Task
Give the data again exactly, from its opening line through the line in which "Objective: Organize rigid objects" appears.

Stored data Start Marker

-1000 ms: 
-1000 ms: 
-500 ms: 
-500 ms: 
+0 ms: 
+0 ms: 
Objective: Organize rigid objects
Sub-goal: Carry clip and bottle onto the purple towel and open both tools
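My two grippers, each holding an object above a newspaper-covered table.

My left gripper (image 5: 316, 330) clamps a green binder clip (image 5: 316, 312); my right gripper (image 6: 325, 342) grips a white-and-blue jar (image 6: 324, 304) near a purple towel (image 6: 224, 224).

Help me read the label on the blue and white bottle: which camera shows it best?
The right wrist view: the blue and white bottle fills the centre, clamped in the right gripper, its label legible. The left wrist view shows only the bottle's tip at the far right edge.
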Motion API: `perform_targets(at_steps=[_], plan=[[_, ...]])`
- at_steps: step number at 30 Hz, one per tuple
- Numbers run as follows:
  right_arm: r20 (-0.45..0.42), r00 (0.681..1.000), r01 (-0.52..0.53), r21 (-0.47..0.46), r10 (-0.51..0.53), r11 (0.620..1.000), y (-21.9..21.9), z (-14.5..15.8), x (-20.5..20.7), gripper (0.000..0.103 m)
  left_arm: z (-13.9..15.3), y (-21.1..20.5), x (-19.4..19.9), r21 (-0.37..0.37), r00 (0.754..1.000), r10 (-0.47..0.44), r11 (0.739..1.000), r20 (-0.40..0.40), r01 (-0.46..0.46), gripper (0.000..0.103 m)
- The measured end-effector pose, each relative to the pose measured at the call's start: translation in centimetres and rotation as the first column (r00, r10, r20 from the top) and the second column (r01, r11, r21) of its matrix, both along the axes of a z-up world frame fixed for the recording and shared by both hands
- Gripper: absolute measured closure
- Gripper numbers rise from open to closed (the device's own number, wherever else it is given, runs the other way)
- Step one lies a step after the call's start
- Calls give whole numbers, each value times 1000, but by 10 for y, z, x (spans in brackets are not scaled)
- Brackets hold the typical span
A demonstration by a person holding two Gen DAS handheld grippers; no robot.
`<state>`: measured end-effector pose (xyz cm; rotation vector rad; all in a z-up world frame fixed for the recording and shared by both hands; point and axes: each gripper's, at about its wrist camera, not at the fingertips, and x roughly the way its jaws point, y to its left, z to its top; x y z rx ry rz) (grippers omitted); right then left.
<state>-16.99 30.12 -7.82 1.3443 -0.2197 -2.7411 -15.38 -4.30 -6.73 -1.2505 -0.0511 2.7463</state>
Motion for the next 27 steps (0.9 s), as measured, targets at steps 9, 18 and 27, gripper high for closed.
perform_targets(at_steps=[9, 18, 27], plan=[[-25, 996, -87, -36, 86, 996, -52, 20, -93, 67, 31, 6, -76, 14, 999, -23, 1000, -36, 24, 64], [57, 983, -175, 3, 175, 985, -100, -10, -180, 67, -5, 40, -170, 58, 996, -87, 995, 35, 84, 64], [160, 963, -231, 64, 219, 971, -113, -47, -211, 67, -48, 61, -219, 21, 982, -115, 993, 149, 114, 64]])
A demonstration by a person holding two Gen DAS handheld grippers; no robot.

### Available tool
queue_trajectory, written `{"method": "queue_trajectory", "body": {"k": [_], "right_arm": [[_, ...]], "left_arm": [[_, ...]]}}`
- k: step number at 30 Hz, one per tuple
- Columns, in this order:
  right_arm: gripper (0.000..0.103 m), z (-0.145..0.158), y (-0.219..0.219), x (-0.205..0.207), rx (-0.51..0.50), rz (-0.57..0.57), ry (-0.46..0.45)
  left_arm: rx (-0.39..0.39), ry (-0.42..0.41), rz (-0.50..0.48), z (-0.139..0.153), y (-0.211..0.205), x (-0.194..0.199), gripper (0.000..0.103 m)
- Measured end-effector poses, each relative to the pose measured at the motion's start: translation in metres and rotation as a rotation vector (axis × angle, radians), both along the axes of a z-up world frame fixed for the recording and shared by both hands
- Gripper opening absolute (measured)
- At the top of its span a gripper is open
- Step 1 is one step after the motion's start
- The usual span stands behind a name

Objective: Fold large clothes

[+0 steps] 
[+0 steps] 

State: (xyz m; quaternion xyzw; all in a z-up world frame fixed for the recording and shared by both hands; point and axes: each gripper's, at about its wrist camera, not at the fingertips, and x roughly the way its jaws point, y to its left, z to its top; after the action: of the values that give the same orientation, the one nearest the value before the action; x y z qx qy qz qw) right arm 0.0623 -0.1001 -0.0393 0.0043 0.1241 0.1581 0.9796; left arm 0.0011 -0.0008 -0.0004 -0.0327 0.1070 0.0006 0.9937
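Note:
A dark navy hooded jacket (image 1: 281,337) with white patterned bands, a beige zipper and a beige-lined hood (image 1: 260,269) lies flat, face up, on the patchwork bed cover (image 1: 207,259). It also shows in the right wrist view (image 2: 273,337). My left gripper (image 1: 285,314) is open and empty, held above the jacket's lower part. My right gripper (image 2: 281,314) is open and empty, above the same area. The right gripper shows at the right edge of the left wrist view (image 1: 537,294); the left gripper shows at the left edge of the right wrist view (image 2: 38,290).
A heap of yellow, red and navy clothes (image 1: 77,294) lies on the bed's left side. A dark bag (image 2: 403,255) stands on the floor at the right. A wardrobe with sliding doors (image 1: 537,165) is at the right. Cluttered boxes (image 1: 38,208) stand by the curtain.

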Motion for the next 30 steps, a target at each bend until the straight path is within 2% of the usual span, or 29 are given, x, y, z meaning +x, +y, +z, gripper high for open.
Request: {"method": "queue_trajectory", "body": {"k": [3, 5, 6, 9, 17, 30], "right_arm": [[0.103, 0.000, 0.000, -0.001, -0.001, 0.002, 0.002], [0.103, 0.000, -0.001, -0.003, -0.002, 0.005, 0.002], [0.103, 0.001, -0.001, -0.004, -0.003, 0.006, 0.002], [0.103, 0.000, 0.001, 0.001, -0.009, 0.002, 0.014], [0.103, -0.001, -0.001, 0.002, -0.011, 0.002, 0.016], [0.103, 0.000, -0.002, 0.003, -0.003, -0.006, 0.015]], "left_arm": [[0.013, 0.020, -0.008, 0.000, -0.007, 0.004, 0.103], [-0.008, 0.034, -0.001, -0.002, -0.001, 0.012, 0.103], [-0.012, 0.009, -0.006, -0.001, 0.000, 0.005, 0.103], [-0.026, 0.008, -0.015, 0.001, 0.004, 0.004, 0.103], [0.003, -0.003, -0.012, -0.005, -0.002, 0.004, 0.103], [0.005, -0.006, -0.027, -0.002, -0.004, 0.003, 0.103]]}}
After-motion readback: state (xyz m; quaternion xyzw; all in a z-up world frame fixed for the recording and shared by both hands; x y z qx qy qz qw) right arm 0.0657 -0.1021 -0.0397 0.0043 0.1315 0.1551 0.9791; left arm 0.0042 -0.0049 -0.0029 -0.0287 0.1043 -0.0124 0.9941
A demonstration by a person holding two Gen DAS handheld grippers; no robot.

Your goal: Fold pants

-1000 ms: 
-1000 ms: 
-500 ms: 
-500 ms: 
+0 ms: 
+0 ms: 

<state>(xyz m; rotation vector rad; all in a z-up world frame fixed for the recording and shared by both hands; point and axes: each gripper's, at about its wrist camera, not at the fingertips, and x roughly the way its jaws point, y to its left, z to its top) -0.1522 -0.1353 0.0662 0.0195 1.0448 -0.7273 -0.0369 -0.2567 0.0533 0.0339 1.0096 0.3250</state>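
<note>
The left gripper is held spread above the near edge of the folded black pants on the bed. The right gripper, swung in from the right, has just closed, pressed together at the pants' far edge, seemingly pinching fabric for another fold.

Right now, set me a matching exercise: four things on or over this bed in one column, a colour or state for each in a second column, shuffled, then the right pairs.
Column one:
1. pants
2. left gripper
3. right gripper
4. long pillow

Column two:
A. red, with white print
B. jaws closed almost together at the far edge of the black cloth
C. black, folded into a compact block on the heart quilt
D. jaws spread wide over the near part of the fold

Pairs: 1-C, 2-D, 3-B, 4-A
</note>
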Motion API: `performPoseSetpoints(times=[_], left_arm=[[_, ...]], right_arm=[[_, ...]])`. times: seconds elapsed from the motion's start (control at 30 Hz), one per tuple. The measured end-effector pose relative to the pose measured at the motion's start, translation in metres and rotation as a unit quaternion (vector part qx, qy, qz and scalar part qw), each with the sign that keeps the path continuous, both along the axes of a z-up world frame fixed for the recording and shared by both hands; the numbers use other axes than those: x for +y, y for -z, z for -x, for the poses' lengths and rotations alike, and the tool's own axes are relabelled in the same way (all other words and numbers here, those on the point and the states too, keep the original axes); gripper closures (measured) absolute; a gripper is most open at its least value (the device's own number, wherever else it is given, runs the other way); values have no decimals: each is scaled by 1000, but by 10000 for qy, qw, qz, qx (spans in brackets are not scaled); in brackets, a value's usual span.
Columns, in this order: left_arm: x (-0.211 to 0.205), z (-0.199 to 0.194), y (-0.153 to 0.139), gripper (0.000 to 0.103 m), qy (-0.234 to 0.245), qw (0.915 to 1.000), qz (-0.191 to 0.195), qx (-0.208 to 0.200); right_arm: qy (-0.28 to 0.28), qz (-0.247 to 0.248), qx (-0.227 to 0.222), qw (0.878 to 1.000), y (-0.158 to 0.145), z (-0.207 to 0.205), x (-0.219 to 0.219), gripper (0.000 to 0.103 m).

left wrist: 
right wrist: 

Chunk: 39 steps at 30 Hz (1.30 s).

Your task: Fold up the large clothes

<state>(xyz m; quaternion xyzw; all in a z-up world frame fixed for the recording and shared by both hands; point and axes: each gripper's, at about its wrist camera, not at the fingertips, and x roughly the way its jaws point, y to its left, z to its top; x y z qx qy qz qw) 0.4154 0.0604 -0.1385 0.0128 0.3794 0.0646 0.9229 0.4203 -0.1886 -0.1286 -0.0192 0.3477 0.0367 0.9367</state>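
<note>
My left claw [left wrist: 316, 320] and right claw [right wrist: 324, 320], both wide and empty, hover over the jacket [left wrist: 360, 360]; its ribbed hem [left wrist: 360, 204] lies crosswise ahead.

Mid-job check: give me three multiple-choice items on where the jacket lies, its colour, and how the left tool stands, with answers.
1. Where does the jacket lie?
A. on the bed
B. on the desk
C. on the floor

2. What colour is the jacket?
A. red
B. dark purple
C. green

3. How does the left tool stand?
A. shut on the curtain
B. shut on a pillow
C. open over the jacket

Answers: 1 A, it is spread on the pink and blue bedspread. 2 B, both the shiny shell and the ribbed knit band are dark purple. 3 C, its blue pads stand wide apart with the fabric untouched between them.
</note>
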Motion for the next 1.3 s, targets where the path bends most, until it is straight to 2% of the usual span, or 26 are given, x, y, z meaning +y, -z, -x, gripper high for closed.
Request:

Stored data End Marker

Output below
-1000 ms: 
-1000 ms: 
-500 ms: 
-500 ms: 
+0 ms: 
+0 ms: 
Objective: Organize rigid objects

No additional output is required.